━━━ SUPPLIED INFORMATION

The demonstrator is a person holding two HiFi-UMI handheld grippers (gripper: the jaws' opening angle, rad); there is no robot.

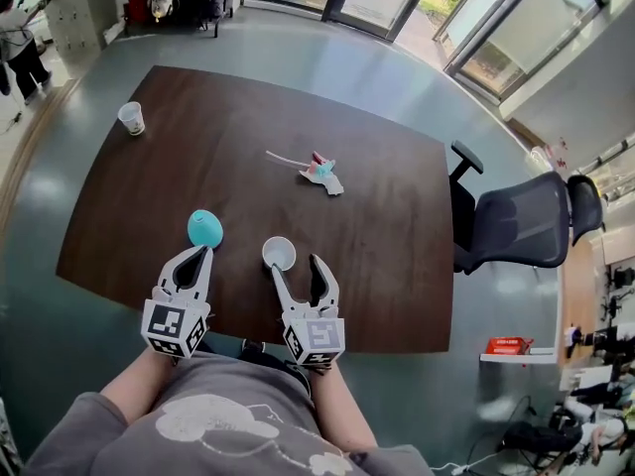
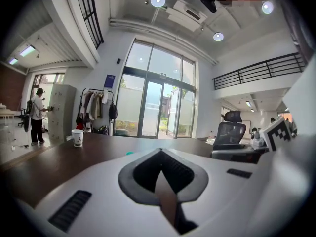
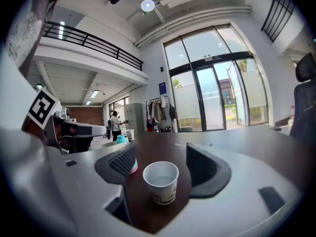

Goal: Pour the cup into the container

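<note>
Fingers (image 3: 123,163) of the right gripper (image 3: 160,149) stand wide apart with the cup (image 3: 160,181) upright between them on the dark brown counter (image 1: 387,266). In the right gripper view a gap shows on each side of the cup, so neither pad touches it. Whether the cup holds anything cannot be told for certain; its inside looks pale.

From the head view the cup (image 1: 279,253) sits near the counter's front edge, just ahead of the right gripper (image 1: 297,265). The teal container (image 1: 204,227) stands a little to the cup's left and slightly farther back, apart from it. The left gripper (image 1: 201,254) lies left of the cup, with its tips just short of the container. Its fingers are pressed together with nothing between them, as the left gripper view shows (image 2: 160,154), where only a sliver of the container (image 2: 129,153) peeks over them.

Well beyond the cup, toward the middle of the counter, lies a crumpled pink and teal scrap (image 1: 321,172) with a thin white strip trailing from it. A second paper cup (image 1: 131,118) stands far back and left of the cup, near the counter's far corner. An office chair (image 1: 516,221) sits off to the cup's right, beside the counter's edge. A person (image 1: 20,38) stands far back left of the cup, off the counter on the floor.
</note>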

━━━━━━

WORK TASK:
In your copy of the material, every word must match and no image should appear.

RESPONSE AREA:
The demonstrator is a person holding two HiFi-UMI handheld grippers (gripper: the jaws' opening angle, rad); there is no robot.


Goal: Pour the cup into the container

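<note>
Fingers (image 3: 123,163) of the right gripper (image 3: 160,149) stand wide apart with the cup (image 3: 160,181) upright between them on the dark brown counter (image 1: 387,266). In the right gripper view a gap shows on each side of the cup, so neither pad touches it. Whether the cup holds anything cannot be told for certain; its inside looks pale.

From the head view the cup (image 1: 279,253) sits near the counter's front edge, just ahead of the right gripper (image 1: 297,265). The teal container (image 1: 204,227) stands a little to the cup's left and slightly farther back, apart from it. The left gripper (image 1: 201,254) lies left of the cup, with its tips just short of the container. Its fingers are pressed together with nothing between them, as the left gripper view shows (image 2: 160,154), where only a sliver of the container (image 2: 129,153) peeks over them.

Well beyond the cup, toward the middle of the counter, lies a crumpled pink and teal scrap (image 1: 321,172) with a thin white strip trailing from it. A second paper cup (image 1: 131,118) stands far back and left of the cup, near the counter's far corner. An office chair (image 1: 516,221) sits off to the cup's right, beside the counter's edge. A person (image 1: 20,38) stands far back left of the cup, off the counter on the floor.
</note>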

That completes the answer to this exercise.